I am both sensory seeker and sensory adverse. Definitely both. All of the above :)

Adversities:

  • Too many auditory inputdrive me into complete overload.

  • I have - no idea what the correct term is - "spatial issues", such as too many bodies in a space, people too close to me, people "in my face", kids moving randomly through space or being in a space that feels random to me. If I don't understand the spatial make up of a place (a house, a room, an office, or a store), then I will try everything to get out of there.

  • Another issue is light... brightness is not an issue, but random lights (flickering, etc) throws my equilibrium off.

  • Too light touch. Ugh.

Seeking:

  • Squeezing, strong touch, massage

  • Any kind of pressure or heat > daily bath and weighted blanket are becoming a must.

Stim:

  • I squeeze my hands, my arms, my temples, I rub my face, my eyes, my chin.

  • I have my kiddos kick the heck out of my back or jump on my back (win win, lol)

  • I recently started EMDR for trauma responses and it feels amazing.

  • I hate that I do it, but I pick my nose all the time (not because I like picking, but because I hate the feeling of having shit up my nose)

I love how deeply I think. I love the way I think. I can't imagine not thinking the way I think or not having the access to the abundance of connections and associations I have. I also really like how deeply I feel. I am highly synaesthetic and empathetic and "see/feel" things others don't feel. This is - as we all know - both a blessing and a curse and I remember many times during which I have wished away this ability, but I think - if I could choose - I'd keep this sensitivity.

I don't believe that autistic people are not empathetic and take offense to it.

I also personally have social perception skills that do not at all match autistic stereotypes (which is by the way the reason I never got diagnosed as a kid). I am highly perceptive, look people deep in the eyes (even though I am not super comfortable with that) and create social connections in a way that does not match the autistic stereotype. But let's be clear: I don't think this makes me less autistic or makes me more "functioning", I think the stereotype is antiquated and my female socialization have a lot to do with this.

I have many stereotyped Autistic traits, as well.

The talking-a-lot, the tummy issues, the counting steps, hand/finger stims and the living in my own world...

But coming back to empathy... the stereotype says, "autistic people are not empathetic or don't feel as deeply or something like that". My reality is that I get a lot of shit for the way I express my empathy. I am solution focused. If I have a solution for a problem someone presents to me, I will suggest the solution. Realizing over the course of my life that this does not make friends. People get really mad at you and I have gained the reputation of being a smart ass and a bragger when I actually just want to help.

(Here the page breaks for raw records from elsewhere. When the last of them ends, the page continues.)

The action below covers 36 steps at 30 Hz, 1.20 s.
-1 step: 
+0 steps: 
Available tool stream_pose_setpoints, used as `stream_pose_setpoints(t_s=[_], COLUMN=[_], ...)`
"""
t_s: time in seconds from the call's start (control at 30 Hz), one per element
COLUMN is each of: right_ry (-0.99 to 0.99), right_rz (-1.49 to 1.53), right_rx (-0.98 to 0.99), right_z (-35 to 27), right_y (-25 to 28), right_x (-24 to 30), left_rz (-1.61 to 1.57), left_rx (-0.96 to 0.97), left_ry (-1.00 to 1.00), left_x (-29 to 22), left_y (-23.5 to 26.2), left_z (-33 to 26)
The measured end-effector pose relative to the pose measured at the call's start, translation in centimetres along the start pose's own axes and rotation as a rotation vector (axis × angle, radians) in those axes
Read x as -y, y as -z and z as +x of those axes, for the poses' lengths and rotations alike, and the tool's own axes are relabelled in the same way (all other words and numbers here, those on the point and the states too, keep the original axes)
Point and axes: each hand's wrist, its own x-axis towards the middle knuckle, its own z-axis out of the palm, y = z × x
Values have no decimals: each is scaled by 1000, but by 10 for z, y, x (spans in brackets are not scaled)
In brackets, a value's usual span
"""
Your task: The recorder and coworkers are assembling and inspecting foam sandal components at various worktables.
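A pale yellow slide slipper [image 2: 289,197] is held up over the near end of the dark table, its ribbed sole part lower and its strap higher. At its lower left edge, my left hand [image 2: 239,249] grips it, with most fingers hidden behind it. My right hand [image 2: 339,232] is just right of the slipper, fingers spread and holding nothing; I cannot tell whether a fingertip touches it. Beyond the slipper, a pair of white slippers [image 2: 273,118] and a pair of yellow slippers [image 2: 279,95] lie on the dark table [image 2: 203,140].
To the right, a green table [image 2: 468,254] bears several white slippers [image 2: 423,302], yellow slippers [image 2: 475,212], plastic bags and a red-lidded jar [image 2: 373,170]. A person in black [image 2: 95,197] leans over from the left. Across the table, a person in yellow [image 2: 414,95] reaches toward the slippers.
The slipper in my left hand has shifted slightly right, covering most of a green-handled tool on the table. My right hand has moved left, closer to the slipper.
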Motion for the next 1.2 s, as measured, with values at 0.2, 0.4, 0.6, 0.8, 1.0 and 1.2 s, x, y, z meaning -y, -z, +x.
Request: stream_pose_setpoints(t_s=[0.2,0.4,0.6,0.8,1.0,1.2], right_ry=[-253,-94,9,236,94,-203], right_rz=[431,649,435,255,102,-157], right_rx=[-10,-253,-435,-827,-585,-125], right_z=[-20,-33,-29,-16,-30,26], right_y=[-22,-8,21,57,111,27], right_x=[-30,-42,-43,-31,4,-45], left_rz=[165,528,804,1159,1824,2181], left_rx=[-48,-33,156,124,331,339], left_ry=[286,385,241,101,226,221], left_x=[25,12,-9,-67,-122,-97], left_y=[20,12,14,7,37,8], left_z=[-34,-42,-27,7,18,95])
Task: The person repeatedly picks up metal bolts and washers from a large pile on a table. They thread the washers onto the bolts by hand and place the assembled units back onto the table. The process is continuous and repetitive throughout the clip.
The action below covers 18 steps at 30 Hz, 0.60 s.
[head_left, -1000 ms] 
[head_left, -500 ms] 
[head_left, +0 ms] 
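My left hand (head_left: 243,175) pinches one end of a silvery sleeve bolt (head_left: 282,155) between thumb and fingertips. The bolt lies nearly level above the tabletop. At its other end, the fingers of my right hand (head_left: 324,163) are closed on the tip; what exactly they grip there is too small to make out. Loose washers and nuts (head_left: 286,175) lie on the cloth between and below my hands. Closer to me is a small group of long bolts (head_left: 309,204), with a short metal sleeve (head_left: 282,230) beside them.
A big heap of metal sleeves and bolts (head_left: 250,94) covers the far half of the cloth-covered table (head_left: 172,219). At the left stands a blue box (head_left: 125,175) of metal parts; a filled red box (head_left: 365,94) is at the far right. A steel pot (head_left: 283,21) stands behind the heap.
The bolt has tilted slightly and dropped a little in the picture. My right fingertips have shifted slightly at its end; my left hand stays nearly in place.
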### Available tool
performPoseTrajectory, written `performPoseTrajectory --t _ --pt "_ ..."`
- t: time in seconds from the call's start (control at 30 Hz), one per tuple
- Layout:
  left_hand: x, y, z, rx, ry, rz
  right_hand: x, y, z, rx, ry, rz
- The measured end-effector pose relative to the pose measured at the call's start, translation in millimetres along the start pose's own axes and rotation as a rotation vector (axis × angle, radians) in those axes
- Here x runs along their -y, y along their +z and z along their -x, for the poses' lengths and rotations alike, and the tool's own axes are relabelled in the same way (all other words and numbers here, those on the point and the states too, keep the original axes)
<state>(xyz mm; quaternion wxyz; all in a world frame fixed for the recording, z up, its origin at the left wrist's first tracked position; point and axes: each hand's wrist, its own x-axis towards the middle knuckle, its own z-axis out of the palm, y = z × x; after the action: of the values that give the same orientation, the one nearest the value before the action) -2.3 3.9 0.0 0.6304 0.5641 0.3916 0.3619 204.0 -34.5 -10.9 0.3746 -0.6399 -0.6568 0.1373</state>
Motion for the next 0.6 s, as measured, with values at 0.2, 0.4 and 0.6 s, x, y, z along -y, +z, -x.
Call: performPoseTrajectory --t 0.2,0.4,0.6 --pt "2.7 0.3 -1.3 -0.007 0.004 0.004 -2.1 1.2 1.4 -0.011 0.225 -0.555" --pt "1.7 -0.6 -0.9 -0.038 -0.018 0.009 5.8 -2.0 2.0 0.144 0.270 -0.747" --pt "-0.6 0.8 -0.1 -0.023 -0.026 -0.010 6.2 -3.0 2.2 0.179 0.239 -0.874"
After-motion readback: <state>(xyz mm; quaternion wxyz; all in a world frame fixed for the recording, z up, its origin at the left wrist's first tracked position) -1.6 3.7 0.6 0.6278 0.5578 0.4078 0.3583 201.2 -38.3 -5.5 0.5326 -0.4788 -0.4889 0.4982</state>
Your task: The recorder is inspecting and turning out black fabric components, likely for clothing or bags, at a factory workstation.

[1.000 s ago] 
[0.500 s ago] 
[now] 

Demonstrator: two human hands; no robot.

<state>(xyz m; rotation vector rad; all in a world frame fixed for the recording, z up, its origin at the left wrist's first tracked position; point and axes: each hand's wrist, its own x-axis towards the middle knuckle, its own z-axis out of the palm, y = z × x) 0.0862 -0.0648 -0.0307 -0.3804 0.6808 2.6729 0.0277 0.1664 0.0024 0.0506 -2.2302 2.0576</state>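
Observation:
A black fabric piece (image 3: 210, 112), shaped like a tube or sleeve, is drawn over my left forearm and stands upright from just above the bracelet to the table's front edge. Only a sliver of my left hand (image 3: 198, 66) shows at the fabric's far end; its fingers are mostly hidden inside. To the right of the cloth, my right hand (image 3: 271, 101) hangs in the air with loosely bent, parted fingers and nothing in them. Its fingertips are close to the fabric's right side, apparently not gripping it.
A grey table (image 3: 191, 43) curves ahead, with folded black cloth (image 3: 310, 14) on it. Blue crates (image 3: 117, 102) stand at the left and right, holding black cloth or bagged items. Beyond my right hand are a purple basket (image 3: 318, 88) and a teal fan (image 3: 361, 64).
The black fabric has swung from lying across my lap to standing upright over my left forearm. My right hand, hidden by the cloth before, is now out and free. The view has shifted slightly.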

Some things I wish people understood about Autism:

  1. That we are neither intellectually disabled, nor mentally ill because of our autistic selves. We may experience mental health issues because we don't get enough support.

  2. That we're not attention seekers or "drama queens" when we are having a hard time.

  3. That I'm not an asshole.

 

Definitions: Synaesthetia- is a perceptual phenomenon in which stimulation of one sensory or cognitive pathway leads to involuntary experiences in a second sensory or cognitive pathway Neurotypical- not displaying or characterized by autistic or other neurologically atypical patterns of thought or behaviour.